◆ AIM OF THE EXERCISE ◆
What you return must match the listing below line for line, minus its pictures.

§

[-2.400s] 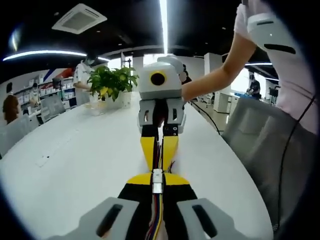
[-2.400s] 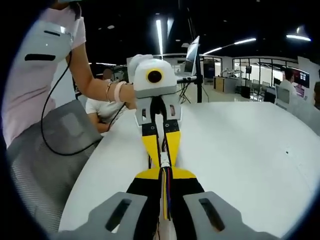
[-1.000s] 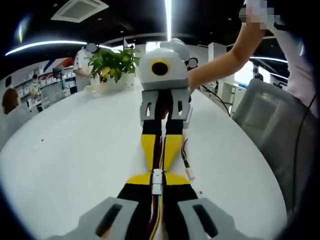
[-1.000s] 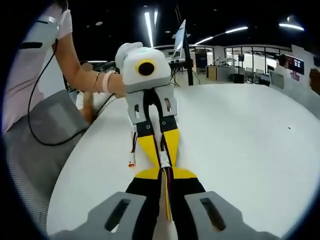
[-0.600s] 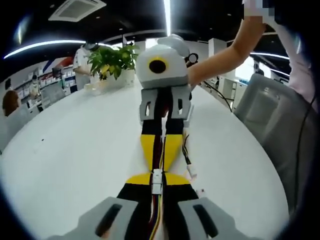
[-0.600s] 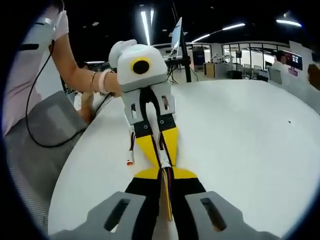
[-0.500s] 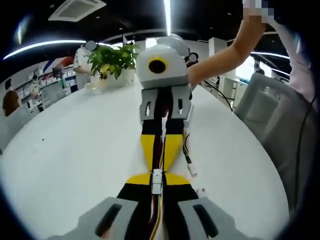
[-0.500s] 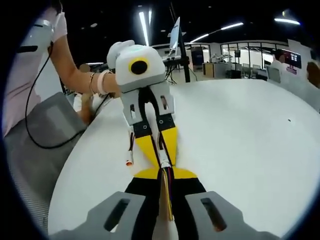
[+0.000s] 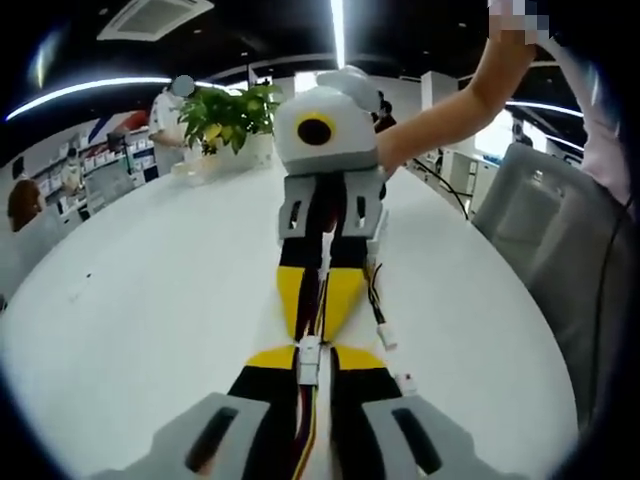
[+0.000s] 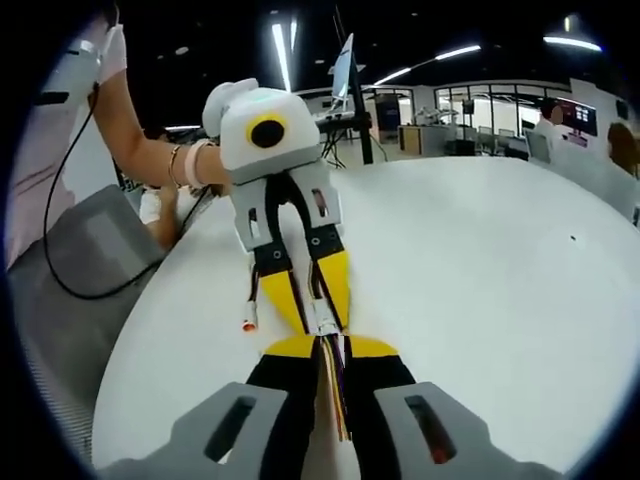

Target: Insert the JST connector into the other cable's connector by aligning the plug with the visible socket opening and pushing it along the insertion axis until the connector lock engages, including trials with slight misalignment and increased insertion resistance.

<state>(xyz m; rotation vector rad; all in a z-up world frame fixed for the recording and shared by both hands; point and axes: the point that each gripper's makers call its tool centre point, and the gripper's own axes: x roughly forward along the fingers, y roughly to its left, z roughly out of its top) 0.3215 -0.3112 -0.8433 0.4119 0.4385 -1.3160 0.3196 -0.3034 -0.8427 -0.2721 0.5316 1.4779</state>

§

◆ SOLUTION TO THE EXERCISE ◆
[-2.400s] 
[-2.400s] 
[-1.000s] 
[-1.000s] 
[-0.600s] 
[-0.600s] 
[-0.500s] 
[-0.500s] 
[+0.000s] 
[+0.000s] 

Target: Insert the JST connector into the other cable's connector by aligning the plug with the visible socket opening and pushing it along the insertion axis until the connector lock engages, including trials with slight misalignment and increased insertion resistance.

<state>(xyz m; rotation vector rad; all in a z-up world frame fixed for the recording and shared by both hands; point and axes: the point that each gripper's makers call its tool centre point, and the gripper's own axes: x roughly forward along the fingers, y roughly to its left, z roughly out of its top) 0.3215 -0.3112 -0.8433 0.4119 0.4385 -1.3160 0.3196 -0.3034 -0.8427 -0.2721 0.5316 1.4779</state>

The complete output has now been given.